Surface Tension and Foam Stability Prediction of Polydimethylsiloxane-Polyol Systems

Oscar Arciniega Saavedra; Jesús Gracia Fadrique

doi:10.4236/ojpc.2012.24026

Open Journal of Physical Chemistry > Vol.2 No.4, November 2012

Surface Tension and Foam Stability Prediction of Polydimethylsiloxane-Polyol Systems

Oscar Arciniega Saavedra, Jesús Gracia Fadrique
Departamento de Fisicoquímica, Facultad de Química, Universidad Nacional Autónoma de México, México City, México.
DOI: 10.4236/ojpc.2012.24026 PDF HTML XML 8,526 Downloads 13,895 Views Citations

Abstract

The Gibbs elasticity modulus represents an important tool to predict the foamability for transient and permanent foams like polyurethane flexible systems.

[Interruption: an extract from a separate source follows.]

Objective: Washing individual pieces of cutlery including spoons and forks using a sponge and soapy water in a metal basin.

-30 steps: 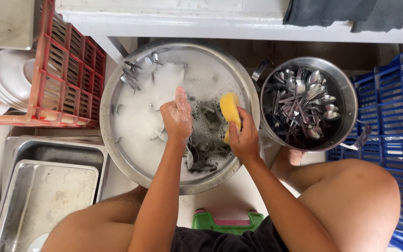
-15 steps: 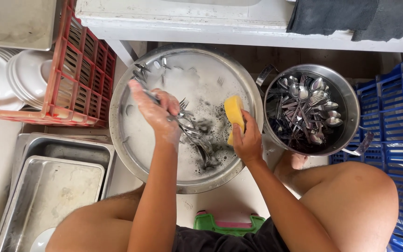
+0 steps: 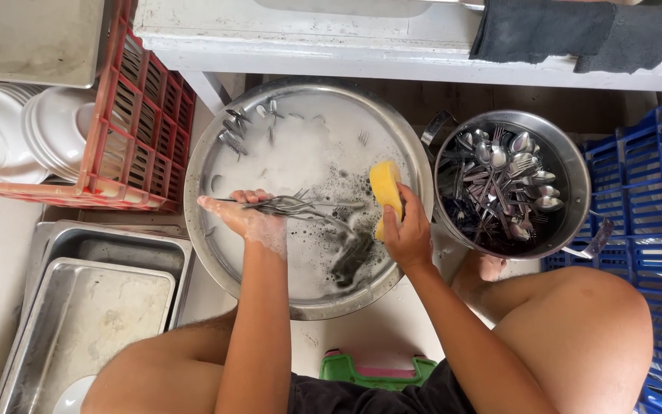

Elasticity is related to foamability and so is used as a synonymous for the purpose of this paper. In this article we propose a method and a thermodynamic model to analyze the espumability of silicone surfactants in polyol binary mixtures using surface tension data. The present work describes foamability through the Gibbs elasticity modulus expressed in terms of first and second derivatives of surface pressure vs bulk composition. Furthermore, the Gibbs adsorption equation and the corresponding novel surface equation of state based on a modification of the Langmuir isotherm resulted in an elasticity equation with analytical solution. It is shown that according to foam model systems of surfactant solution in polyol used at commercial processes, optimum concentration level of surfactant obtained at this article by Gibbs adsorption equation and maximus on elasticity modulus finally match.

Keywords

Gibbs Elasticity Modulus; Foamability; Langmuir Isotherm; Gibbs Adsorption Equation

Share and Cite:

O. Arciniega Saavedra and J. Gracia Fadrique, "Surface Tension and Foam Stability Prediction of Polydimethylsiloxane-Polyol Systems," Open Journal of Physical Chemistry, Vol. 2 No. 4, 2012, pp. 189-194. doi: 10.4236/ojpc.2012.24026.

Conflicts of Interest

The authors declare no conflicts of interest.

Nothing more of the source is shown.